James Wyness; Figure and Ground

Undertaking a PhD can be an isolating experience as I imagine many of you know, so a few weeks ago I started a thread on the yahoo phonography board to see if anyone was interested in participating in a sound-based correspondence. The idea was to swap CDs and to offer detailed feedback on each others’ work. The postal strike arrived in time to complicate this exchange but I managed to get one CD of my work successfully sent to James Wyness in exchange for one CD of his – Figure and Ground.

Listening to and thinking about this CD have been rich processes for me. Comprised entirely of environmental sound-recordings created in North Northumberland and the Scottish Borders, Figure and Ground evokes the forces of land and weather and ideas of wilderness and feels remarkably free of post-production processing. The sounds that have been recorded to create this release remain very much themselves and have been arranged sensitively, allowing you to listen thoughtfully and appreciatively to the weather and its many variations. I am extremely interested in how everyday sounds can be framed or presented with minimal processing in this way, because I think that recordings which contain recognisable elements of life can change how we think or feel about our experiences.

In the context of this CD, for instance, it is interesting to be able to listen attentitively to the detail and the beauty of the sounds of weather in the warmth and comfort of my bedsit and to relate this to how I feel about the weather when I go outside. Rarely when I am walking to the post-office to post a letter or standing at a bus stop in the pouring rain do I pause to consider the complexity of the sounds which surround me; indeed my main thought in the wind and rain is how to get out of it into the warm and dry! In contrast, I remember vividly how Mark and I paused at certain points specifically to listen to the wind or the rain when we were walking along the West Highland Way, because far from the dominant roar of traffic, the complexity of weather sounds can be heard in detail, and this is very enjoyable. Also, whilst specifically out walking for extended periods of time, you are somehow much closer to the weather and this CD reminds me of that closeness.

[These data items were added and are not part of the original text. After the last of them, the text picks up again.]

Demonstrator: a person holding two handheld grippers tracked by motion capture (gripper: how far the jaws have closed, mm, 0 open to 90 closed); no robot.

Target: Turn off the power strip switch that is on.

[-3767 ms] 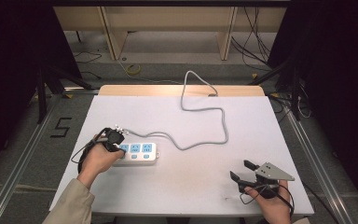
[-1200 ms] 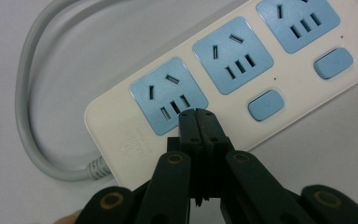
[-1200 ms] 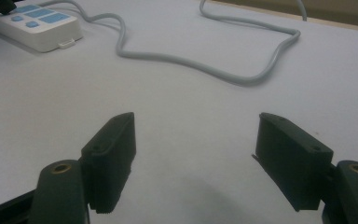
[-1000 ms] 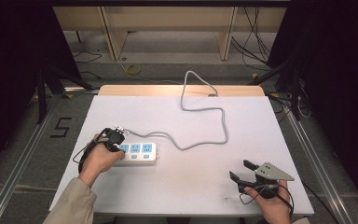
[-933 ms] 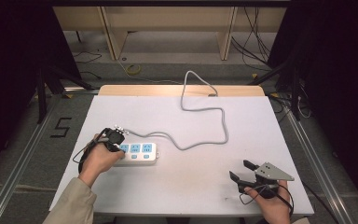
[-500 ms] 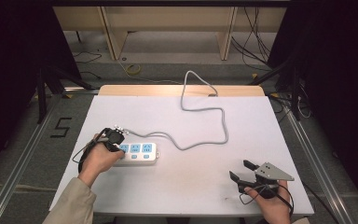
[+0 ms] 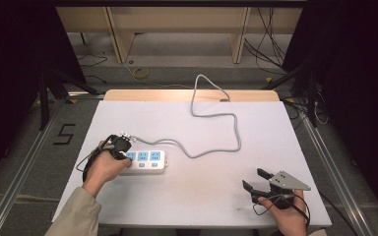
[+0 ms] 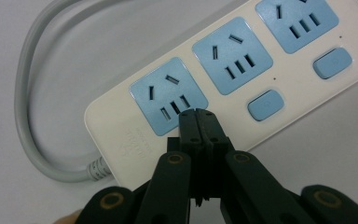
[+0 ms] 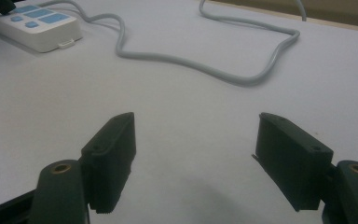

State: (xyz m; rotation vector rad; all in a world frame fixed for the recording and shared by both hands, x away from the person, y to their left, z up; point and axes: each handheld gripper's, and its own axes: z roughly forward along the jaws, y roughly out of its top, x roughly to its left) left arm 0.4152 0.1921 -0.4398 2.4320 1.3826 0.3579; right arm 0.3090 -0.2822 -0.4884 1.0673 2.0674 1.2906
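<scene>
Progress appears early: left gripper (image 8: pixel 198 115), jaws fully closed on nothing, rests its tips on the power strip (image 8: pixel 223 79) where the first switch would sit — apparently pressing it. Two rounded blue switches (image 8: pixel 265 104) are untouched. The strip — smooth white plastic, blue sockets, grey cable (image 7: pixel 216 118) — lies at the table's (image 7: pixel 275 128) left. Right gripper (image 9: pixel 196 158) idles wide open, empty.
</scene>
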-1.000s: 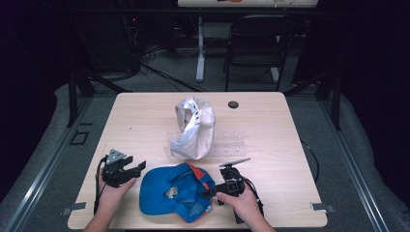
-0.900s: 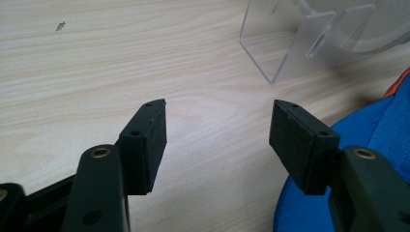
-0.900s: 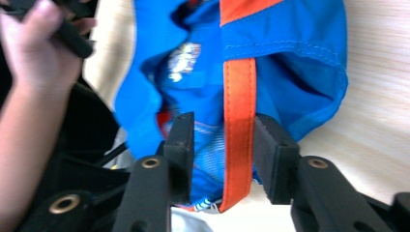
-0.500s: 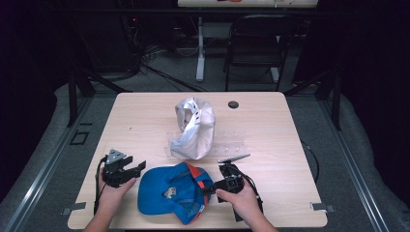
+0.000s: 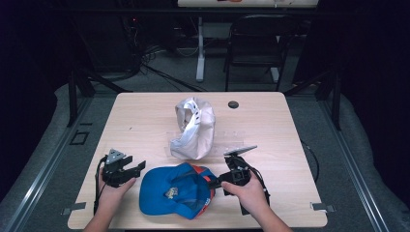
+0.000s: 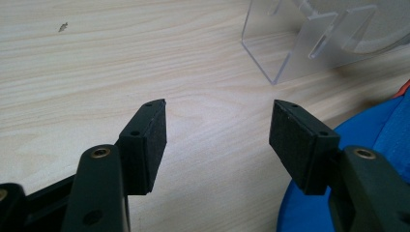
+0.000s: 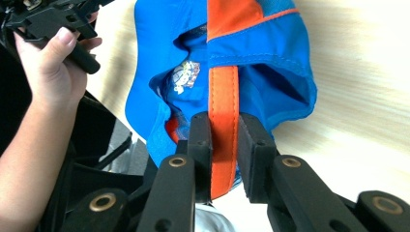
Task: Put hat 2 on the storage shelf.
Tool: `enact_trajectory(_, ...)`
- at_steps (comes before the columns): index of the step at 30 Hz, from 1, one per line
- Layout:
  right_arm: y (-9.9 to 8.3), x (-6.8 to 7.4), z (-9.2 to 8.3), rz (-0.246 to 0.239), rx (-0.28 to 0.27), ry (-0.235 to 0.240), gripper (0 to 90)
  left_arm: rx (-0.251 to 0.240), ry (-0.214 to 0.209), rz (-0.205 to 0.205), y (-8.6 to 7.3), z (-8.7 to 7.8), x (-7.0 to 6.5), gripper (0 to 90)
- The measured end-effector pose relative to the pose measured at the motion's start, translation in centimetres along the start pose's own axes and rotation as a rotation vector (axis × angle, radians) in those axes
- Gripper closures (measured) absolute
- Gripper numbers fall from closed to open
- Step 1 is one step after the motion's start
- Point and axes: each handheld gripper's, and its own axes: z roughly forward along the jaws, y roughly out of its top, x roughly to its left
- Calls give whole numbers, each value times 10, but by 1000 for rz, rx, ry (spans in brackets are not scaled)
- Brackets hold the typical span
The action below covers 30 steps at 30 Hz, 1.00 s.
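A blue cap [image 5: 174,195] with an orange strap [image 7: 223,96] lies at the table's near edge, between my two grippers. My right gripper [image 5: 212,181] is at the cap's right side; its jaws have just been closing. In the right gripper view the gripper [image 7: 224,145] is shut on the orange strap, and the blue cap [image 7: 270,53] hangs from it. My left gripper [image 5: 140,166] sits left of the cap. Its jaws stand open with nothing between them [image 6: 217,140], the blue cap's edge [image 6: 382,125] beside the right pad.
A white cap [image 5: 193,128] rests on a clear acrylic stand [image 5: 232,137] in the middle of the wooden table [image 5: 145,116]. A small black disc [image 5: 233,104] lies at the far edge. A chair [image 5: 254,48] stands beyond the table.
My right gripper has closed on the cap's orange strap and lifted slightly, raising the cap's right side. The left gripper has stayed where it was.
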Motion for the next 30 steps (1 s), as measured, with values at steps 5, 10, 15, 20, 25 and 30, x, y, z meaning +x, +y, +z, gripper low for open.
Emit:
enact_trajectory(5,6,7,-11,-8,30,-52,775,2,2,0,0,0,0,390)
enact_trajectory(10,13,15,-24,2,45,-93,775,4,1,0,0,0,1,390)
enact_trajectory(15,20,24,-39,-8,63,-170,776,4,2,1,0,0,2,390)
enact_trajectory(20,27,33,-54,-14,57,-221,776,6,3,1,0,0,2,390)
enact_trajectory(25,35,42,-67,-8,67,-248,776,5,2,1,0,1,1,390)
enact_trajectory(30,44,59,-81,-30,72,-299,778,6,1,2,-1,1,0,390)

Figure and Ground makes me think about the soundscape of cities because where I live the main sound when it rains is the swishing roar of tyres on tarmac. I enjoy listening in Figure and Ground to a place where the rain sounds different; to the barn at Highgreen Manor, and to the mountain, moor, river and forest by Harestanes in the Scottish Borders, and the way the rain sounds in these recordings makes me consider the way that rain sounds in cities, and draws to my attention the sonic consequences of our streets, our transport and our buildings.

At first I was uncertain about the minimalist packaging of Figure and Ground, but as I have listened more to the CD and thought about its contents I have decided that the subtlety with which places are depicted and described in the liner notes is wholly appropriate. The half-glimpsed trees, fences and shelters depicted in small, black and white photographs in the cover, the list of field-recording locations given in the liner notes and the almost haiku-like definitions of figures (a solitary bird, a tree creaking) and ground (volumes of wind and water in motion) have that lovely quality of a book or a poem. These brief glimpses and words allow you to create a rich picture in your mind of the landscapes described by the CD; it is like when you are a child and you read a book, and you imagine the world in the book without having a full complement of illustrations or a televised version of the story to rob you of your own images. The suggestive qualities of certain phrases in the CD liner (hail falling gently on a dry leaf) remind me of Richard Long’s stylised textual representations of landscapes, and of the many ways that sound, language and image can be combined to conjure and describe a sense of place.

So I love listening to this and appreciate the opportunity to listen in more detail than ever before, to the weather. I find that the lack of interruptions in the sounds combined with the subtle suggestions in the liner notes creates an impression of sparsely populated places, filled with trees, stone and creatures, and I am very happy to be transported there whilst sitting on my bed and knitting socks. I love the bravery of the release; the lack of tinkering with the sounds, the respect for the specific textures and tones of a particular landscape, the conjuring powers of sound, and the awesome sense of natural forces retained in the recording. I like the challenge of actively listening to the CD and not just drifting off in my mind to let it become only a background sound, but I also like using Figure and Ground as an atmosphere, and literally bringing the outdoors inside, through sound. Finally I like how it has fostered my appreciation for the way the weather sounds during a very wet, drab, grey couple of weeks during which, not being able to physically change the weather myself, I can at least change how I think about or listen to it.

Tonight, when I walk to knitting, I will try to find a quiet route where I can hear the drops hitting my umbrella as I go along, and I shall imagine that I am with Mark back in time in our tent along the West Highland Way, where we listened to the rain falling like sparks on us as we camped.